WADA president Craig Reedie wants athletes who trained with Alberto Salzaar to be re-tested. Photo by Lauren DeCicca/Getty Images

World Anti-Doping Agency (WADA) president Craig Reedie has said the organization will look into athletes who trained under banned coach Alberto Salazar as part of the Nike Oregon Project (NOP), according to a report in the Times on Tuesday.

Salazar, who counts Britain's Olympic and world champion Mo Farah among the top distance runners he has coached, was last month banned for four years by the U.S. Anti-Doping Agency (USADA) for doping violations.

The USADA investigation found no evidence of any wrongdoing by Salazar's athletes.

"We can look back at what testing these athletes have been subjected to over the years," Reedie told The Times. "But it will be more interesting for us if there are samples we can retest."

According to the report, USADA officials are in the process of sending all of their evidence to WADA's headquarters and The Times understands it would be willing to work alongside the global agency.

USADA chief Travis Tygart told the newspaper in a statement: "We invited WADA to be observers and what they would have seen is that we left no stone unturned. That said, we are happily compiling the evidence and sending it to them."

Salazar, an American who was a celebrated distance runner, winning three consecutive New York City marathons starting in 1980, has vowed to appeal his ban.

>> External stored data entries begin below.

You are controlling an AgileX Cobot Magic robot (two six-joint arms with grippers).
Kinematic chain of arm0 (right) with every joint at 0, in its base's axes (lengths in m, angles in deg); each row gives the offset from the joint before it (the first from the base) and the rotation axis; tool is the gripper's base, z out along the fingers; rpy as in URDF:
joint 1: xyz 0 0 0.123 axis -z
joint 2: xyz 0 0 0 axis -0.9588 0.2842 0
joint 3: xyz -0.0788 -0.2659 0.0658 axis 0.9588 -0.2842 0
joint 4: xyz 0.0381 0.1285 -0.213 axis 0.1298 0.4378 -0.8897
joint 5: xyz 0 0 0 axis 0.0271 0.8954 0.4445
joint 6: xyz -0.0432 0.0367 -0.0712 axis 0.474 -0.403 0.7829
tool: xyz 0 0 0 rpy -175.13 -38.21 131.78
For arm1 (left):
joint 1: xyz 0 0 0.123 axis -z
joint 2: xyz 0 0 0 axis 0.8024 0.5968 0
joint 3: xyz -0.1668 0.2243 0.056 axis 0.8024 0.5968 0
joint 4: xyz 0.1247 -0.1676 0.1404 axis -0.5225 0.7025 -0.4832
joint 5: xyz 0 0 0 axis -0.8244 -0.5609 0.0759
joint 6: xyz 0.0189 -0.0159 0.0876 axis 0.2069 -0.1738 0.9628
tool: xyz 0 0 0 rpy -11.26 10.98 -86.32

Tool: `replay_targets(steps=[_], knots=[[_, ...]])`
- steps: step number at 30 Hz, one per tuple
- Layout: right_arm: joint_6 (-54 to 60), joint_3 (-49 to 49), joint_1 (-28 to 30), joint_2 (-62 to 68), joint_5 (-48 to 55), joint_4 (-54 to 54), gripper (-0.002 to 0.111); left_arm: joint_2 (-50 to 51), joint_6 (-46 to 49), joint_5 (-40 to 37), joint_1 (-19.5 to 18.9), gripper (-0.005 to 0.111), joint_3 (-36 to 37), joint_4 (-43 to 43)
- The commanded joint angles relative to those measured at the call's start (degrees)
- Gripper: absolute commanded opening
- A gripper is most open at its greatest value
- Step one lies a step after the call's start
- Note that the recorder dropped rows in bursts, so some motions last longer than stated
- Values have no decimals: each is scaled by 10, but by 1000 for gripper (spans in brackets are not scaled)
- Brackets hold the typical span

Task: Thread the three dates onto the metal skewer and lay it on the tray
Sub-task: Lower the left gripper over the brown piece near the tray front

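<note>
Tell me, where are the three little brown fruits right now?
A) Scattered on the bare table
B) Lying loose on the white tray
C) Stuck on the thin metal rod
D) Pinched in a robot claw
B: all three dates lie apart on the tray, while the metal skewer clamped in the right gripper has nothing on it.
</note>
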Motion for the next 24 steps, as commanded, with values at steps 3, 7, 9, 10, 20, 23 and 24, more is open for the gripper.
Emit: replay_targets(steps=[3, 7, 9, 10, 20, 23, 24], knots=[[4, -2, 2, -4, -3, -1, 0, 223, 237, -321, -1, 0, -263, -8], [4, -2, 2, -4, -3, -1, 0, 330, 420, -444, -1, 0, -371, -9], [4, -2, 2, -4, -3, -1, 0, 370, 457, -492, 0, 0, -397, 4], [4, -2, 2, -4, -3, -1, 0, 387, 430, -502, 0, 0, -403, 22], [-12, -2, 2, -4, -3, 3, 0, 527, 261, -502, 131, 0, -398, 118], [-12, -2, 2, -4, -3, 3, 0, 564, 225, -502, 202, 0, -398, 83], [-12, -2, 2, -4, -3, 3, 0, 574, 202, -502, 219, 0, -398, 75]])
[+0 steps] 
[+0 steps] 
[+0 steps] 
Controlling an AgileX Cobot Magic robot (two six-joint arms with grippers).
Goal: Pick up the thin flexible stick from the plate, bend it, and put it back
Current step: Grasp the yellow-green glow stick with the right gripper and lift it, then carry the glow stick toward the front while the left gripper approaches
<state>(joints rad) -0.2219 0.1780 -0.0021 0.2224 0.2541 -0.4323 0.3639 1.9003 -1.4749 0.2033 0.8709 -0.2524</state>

Meanwhile, Reedie said on Tuesday that the scale and size of the Russian doping scandal that erupted in 2015 had overwhelmed his organisation at the time.

Speaking at the World Conference on doping in sport, Reedie said the Russian doping affair that emerged ahead of the 2016 Rio de Janeiro Olympics and saw the involvement of a vast number of athletes, coaches and officials was the biggest challenge WADA had faced in its 20-year existence.

"The worst case of system failure in my time as president of WADA or in the entire time of the anti-doping movement is Russia," Reedie told the conference.

He said the level of cheating was "unprecedented," leaving WADA under mounting pressure to work for all clean athletes as the Russian anti-doping agency (RUSADA) was declared non-compliant.

"What it [the scandal] taught us when it erupted was that we were not equipped to deal with such a large-scale programme," Reedie said.

RUSADA was suspended after the 2015 WADA report found evidence of state-sponsored doping in Russian sport and the country was barred from the Rio de Janeiro Olympics the following year.

All Russian athletes also competed as independents at the 2018 Pyeongchang Winter Olympics.

RUSADA's suspension was lifted in September 2018 amid strong criticism as WADA gradually got access to key Russian athletes' data from the Russian lab.

But in September, WADA said it had again opened compliance proceedings against RUSADA after finding "inconsistencies" in the vast bank of historical testing data finally handed over in January.

That means RUSADA are again at risk of being declared non-compliant and thus putting Russia's participation at the Tokyo Olympics next year at risk.

Reedie did not say when a decision on this matter will be taken.

"Clearly we have all faced pressures to deal with the Russian situation effectively," said Reedie, who will be replaced by Poland's sports minister Witold Banka on Jan. 1.

"Athletes expect us in WADA to step up the fight. They expect the rules to be enforced."